Ludger Vennenbernd
© Bistum MünsterAngefangen hat Vennenbernd bei der Zentralrendantur in Steinfurt, 1993 wechselte der heute 59-Jährige als Verwaltungsleitung auf die Jugendburg Gemen. Von 1997 bis 2002 war er zuständig für die Geschäftsführung der Abteilung Jugendseelsorge und in Personalunion zudem Geschäftsführer des BDKJ-Diözesanverbandes. Heute leitet er das Sachgebiet Gebäude- und Liegenschaftsmanagement im Bischöflichen Generalvikariat, zu dem 22 Teamplayer gehören, wie Vennenbernd betont.
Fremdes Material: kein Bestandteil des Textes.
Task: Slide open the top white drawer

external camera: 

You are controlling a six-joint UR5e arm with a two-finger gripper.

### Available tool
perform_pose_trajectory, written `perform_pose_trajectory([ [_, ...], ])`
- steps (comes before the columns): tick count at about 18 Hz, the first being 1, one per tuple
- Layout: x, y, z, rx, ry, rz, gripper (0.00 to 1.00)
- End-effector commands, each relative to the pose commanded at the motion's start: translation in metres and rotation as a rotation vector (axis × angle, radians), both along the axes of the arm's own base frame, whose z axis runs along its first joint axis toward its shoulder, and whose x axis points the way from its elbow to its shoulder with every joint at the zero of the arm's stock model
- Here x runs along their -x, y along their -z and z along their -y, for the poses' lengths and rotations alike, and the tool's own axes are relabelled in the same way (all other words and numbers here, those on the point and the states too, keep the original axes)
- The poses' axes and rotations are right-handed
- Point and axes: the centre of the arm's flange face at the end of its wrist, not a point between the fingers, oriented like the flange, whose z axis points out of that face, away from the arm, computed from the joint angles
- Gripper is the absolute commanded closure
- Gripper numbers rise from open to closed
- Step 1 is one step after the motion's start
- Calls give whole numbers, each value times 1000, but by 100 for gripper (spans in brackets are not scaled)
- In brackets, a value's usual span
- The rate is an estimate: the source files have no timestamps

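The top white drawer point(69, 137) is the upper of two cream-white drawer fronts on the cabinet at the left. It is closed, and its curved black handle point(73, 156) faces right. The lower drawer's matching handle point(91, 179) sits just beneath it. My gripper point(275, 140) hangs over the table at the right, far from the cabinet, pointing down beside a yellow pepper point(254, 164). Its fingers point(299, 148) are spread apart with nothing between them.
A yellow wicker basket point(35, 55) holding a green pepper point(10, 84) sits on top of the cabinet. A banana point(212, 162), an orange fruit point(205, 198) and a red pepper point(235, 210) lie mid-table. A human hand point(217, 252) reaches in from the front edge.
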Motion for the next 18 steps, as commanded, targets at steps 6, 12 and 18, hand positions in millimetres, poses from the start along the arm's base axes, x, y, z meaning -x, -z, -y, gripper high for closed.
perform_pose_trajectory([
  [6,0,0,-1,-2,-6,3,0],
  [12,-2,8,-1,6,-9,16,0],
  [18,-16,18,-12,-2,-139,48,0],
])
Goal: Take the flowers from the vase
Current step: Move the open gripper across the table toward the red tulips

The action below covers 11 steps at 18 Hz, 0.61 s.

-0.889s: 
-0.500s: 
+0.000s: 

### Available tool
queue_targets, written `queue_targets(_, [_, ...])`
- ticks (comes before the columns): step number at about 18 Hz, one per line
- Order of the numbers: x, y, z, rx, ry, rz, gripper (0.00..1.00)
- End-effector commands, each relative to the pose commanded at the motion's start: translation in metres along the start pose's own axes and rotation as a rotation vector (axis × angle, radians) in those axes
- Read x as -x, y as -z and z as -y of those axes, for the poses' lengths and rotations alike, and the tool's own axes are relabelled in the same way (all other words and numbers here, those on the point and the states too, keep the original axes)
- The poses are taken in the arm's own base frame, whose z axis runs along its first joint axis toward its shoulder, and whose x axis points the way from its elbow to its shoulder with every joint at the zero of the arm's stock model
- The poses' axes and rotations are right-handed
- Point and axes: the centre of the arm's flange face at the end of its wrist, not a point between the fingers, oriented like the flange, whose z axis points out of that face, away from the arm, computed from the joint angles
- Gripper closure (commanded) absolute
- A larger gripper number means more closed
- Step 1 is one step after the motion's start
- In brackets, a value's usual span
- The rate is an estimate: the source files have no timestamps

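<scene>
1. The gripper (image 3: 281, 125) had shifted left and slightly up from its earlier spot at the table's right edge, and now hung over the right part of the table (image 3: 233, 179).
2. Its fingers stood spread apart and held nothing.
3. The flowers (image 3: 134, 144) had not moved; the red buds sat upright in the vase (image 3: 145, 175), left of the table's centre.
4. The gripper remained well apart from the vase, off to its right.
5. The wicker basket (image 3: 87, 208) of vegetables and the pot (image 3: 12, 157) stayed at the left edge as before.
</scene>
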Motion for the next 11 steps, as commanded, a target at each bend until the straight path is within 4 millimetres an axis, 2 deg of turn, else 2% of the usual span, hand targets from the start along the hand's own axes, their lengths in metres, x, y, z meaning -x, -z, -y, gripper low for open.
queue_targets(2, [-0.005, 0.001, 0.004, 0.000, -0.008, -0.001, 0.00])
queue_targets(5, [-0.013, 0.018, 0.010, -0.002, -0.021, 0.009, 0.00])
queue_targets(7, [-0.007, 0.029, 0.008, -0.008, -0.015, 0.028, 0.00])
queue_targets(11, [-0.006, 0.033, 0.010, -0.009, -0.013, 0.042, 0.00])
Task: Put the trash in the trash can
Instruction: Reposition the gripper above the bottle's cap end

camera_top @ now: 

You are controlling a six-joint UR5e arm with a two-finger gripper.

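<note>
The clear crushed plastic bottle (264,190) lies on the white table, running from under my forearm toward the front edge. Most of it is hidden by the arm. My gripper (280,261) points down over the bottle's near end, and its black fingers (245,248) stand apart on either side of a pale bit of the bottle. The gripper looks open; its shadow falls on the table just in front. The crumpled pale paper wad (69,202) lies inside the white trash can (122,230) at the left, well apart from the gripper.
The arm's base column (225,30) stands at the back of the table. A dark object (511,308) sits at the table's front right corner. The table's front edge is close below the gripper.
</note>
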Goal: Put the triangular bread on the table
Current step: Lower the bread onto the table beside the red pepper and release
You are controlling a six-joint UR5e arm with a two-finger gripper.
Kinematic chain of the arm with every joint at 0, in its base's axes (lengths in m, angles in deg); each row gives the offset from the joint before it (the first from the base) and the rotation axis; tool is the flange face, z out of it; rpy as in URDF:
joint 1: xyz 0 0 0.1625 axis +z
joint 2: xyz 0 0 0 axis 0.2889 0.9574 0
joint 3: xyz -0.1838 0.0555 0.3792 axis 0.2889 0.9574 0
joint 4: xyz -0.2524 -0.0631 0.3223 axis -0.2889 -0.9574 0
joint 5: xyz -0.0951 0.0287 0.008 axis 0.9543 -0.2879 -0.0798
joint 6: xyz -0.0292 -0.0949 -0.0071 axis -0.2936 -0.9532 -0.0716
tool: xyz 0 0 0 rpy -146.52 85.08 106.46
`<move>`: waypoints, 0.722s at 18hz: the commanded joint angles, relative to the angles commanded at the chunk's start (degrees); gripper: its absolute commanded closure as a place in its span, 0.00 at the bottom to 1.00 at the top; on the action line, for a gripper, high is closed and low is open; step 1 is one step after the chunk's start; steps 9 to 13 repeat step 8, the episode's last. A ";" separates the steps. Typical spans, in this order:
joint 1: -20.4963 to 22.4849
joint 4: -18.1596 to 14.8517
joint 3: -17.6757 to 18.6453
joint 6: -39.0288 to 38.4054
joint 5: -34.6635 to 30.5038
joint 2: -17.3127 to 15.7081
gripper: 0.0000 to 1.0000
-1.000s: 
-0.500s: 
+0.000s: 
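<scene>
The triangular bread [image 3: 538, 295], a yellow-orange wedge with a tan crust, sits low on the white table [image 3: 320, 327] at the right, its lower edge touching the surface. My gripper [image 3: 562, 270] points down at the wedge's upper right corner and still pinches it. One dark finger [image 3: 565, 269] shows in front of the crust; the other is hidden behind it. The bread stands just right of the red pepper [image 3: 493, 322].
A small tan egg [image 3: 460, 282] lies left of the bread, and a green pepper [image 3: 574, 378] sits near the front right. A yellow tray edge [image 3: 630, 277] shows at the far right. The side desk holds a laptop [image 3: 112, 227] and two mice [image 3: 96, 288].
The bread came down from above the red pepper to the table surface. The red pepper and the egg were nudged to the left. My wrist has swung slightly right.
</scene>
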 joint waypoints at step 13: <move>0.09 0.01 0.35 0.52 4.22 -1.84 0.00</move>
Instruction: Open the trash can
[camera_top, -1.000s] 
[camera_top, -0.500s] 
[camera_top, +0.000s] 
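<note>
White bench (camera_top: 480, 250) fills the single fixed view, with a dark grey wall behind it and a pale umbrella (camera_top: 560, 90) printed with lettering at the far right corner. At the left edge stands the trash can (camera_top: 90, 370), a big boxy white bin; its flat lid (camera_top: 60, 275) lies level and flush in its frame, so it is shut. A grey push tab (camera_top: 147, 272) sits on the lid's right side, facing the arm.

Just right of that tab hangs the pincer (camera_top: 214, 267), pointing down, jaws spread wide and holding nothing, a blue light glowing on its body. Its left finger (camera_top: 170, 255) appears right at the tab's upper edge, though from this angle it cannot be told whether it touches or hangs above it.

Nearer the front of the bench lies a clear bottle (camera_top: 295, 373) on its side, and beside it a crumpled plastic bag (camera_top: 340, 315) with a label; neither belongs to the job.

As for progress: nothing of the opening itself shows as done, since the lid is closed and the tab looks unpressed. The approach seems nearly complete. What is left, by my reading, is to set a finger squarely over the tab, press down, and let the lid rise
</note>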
Herausforderungen gab es in den vier Jahrzehnten so einige. „Die Pandemie war auf jeden Fall eine besondere Situation“, schaut Ludger Vennenbernd zurück. Gleiches gilt für das Projekt „Verwaltung neu denken“ (VND), das zu Veränderungen in der Struktur der bischöflichen Verwaltung führte. „Egal, was anstand, mit einer positiven Grundeinstellung und Gottvertrauen sind wir Neues angegangen“, sagt Vennenbernd und bezieht sein Team in diese Aussage ein.
Für das Bistum Münster als Arbeitgeber hat der Steinfurter viel Lob: „Ich erlebe immer wieder das ,Mensch sein dürfen´ mit allen Fehlern und Ecken und Kanten, die ein Mensch nun mal hat“, benennt der Dienstjubilar seine Erfahrungen, „man darf bei diesem Arbeitgeber so sein, wie man ist.“
In seiner Freizeit ist Vennenbernd oft mit seiner Frau Silvia, die seit 15 Jahren ebenfalls beim Bistum Münster beschäftigt ist, unterwegs. Gerne kümmern sie sich um die drei Enkelkinder, das vierte ist gerade unterwegs.
Um sich für die vielen Dienstjahre zu bedanken, lädt die Bistumsleitung im Herbst alle Jubilare zu einer Feierstunde ein.